TASK PROMPT:
Beginning at the line that contains "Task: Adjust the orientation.", reproduce every line to the end of the material without changing any of them.

DATASET EXTRACT:
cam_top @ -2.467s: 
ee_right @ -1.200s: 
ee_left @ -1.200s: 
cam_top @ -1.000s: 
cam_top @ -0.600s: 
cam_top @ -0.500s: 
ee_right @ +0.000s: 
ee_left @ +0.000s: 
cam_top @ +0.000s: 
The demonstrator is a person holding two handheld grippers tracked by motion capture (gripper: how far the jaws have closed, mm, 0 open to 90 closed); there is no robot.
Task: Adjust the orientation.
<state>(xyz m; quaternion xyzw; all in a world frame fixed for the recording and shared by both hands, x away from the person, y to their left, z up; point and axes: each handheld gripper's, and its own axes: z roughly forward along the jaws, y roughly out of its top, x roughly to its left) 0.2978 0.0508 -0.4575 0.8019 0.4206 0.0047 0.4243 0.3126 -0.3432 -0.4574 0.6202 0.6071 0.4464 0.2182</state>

EXPECTED OUTPUT:
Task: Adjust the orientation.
<state>(xyz m; quaternion xyzw; all in a world frame fixed for the recording and shared by both hands, x away from the person, y to their left, z up; point and axes: each handheld gripper's, and its own axes: z roughly forward along the jaws, y roughly out of its top, x roughly to its left) 0.2978 0.0508 -0.4575 0.8019 0.4206 0.0047 0.4243 0.3126 -0.3432 -0.4574 0.6202 0.6071 0.4464 0.2182</state>

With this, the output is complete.